[Work to complete] Please reproduce the data in full, exactly as it stands.

Extracted records:
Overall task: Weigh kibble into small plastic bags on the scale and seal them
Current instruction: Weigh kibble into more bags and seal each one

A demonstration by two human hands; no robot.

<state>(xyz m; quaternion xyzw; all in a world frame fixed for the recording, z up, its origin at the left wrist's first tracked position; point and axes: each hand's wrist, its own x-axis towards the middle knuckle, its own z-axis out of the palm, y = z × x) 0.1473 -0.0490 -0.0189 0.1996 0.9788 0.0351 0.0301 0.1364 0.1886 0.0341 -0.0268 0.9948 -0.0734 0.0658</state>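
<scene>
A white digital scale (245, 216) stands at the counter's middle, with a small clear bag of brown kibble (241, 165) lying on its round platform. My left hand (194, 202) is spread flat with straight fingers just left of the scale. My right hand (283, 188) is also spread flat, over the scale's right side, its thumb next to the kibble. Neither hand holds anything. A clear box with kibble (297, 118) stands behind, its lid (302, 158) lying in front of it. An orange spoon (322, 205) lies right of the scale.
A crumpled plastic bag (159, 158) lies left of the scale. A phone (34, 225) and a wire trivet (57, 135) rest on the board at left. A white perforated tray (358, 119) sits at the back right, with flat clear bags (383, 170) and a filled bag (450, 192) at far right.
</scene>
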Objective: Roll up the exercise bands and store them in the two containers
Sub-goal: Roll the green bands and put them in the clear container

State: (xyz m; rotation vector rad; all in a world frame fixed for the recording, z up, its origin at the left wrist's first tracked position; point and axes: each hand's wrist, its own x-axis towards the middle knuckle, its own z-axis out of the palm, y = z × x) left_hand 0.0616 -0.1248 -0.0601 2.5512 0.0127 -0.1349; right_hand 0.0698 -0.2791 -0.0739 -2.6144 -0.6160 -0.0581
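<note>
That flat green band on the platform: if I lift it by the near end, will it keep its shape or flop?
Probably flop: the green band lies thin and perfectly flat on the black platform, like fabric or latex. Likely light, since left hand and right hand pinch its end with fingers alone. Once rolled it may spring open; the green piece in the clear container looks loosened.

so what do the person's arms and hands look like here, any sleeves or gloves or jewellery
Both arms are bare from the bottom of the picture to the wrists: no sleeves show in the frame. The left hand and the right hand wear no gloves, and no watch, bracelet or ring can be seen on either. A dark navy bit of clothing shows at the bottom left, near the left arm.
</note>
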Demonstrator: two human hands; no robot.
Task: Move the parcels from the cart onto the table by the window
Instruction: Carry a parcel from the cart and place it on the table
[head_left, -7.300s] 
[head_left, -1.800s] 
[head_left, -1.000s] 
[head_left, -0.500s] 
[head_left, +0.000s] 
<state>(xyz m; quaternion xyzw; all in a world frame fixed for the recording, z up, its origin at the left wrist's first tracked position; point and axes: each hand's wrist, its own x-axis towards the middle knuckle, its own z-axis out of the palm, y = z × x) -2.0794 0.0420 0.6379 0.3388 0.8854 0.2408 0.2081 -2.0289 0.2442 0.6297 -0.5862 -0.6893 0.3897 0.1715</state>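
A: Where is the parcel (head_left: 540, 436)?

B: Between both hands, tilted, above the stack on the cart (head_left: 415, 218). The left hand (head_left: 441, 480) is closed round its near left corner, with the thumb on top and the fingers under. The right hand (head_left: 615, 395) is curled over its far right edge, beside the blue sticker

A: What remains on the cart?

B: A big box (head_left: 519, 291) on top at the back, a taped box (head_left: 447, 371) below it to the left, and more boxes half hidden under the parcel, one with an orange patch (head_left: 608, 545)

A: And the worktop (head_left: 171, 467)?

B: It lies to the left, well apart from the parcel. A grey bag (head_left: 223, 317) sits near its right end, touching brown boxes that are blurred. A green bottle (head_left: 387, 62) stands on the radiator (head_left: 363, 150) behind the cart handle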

[Finished task]
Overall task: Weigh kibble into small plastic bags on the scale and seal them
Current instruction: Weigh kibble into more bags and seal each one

A demonstration by two human hands; no robot.

<state>(xyz m; quaternion xyzw; all in a world frame fixed for the recording, z up, its origin at the left wrist's first tracked position; point and axes: each hand's wrist, its own x-axis towards the middle knuckle, its own z-axis out of the palm, y = z × x) 0.1473 -0.0490 -0.0189 0.1996 0.9788 0.0351 0.0301 0.1364 0.1886 0.0341 -0.0268 0.9948 -0.0734 0.0658</state>
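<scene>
A white digital scale (245, 216) stands at the counter's middle, with a small clear bag of brown kibble (241, 165) lying on its round platform. My left hand (194, 202) is spread flat with straight fingers just left of the scale. My right hand (283, 188) is also spread flat, over the scale's right side, its thumb next to the kibble. Neither hand holds anything. A clear box with kibble (297, 118) stands behind, its lid (302, 158) lying in front of it. An orange spoon (322, 205) lies right of the scale.
A crumpled plastic bag (159, 158) lies left of the scale. A phone (34, 225) and a wire trivet (57, 135) rest on the board at left. A white perforated tray (358, 119) sits at the back right, with flat clear bags (383, 170) and a filled bag (450, 192) at far right.
</scene>
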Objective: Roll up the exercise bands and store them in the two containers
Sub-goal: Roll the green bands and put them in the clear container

State: (xyz m; rotation vector rad; all in a world frame fixed for the recording, z up, its origin at the left wrist's first tracked position; point and axes: each hand's wrist, its own x-axis towards the middle knuckle, its own z-axis out of the palm, y = z × x) left_hand 0.0616 -0.1248 -0.0601 2.5512 0.0127 -0.1349; right_hand 0.0698 -0.2791 -0.0739 -2.6144 -0.6160 -0.0581
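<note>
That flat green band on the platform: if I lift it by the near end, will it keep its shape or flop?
Probably flop: the green band lies thin and perfectly flat on the black platform, like fabric or latex. Likely light, since left hand and right hand pinch its end with fingers alone. Once rolled it may spring open; the green piece in the clear container looks loosened.

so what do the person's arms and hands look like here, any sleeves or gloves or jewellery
Both arms are bare from the bottom of the picture to the wrists: no sleeves show in the frame. The left hand and the right hand wear no gloves, and no watch, bracelet or ring can be seen on either. A dark navy bit of clothing shows at the bottom left, near the left arm.
</note>
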Demonstrator: two human hands; no robot.
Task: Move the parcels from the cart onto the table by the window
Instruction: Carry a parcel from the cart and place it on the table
[head_left, -7.300s] 
[head_left, -1.800s] 
[head_left, -1.000s] 
[head_left, -0.500s] 
[head_left, +0.000s] 
<state>(xyz m; quaternion xyzw; all in a world frame fixed for the recording, z up, its origin at the left wrist's first tracked position; point and axes: each hand's wrist, its own x-axis towards the middle knuckle, its own z-axis out of the palm, y = z × x) -2.0794 0.0420 0.6379 0.3388 0.8854 0.2408 0.2081 -2.0289 0.2442 0.6297 -0.5862 -0.6893 0.3897 0.1715</state>
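A: Where is the parcel (head_left: 540, 436)?

B: Between both hands, tilted, above the stack on the cart (head_left: 415, 218). The left hand (head_left: 441, 480) is closed round its near left corner, with the thumb on top and the fingers under. The right hand (head_left: 615, 395) is curled over its far right edge, beside the blue sticker

A: What remains on the cart?

B: A big box (head_left: 519, 291) on top at the back, a taped box (head_left: 447, 371) below it to the left, and more boxes half hidden under the parcel, one with an orange patch (head_left: 608, 545)

A: And the worktop (head_left: 171, 467)?

B: It lies to the left, well apart from the parcel. A grey bag (head_left: 223, 317) sits near its right end, touching brown boxes that are blurred. A green bottle (head_left: 387, 62) stands on the radiator (head_left: 363, 150) behind the cart handle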

The response is complete as it stands.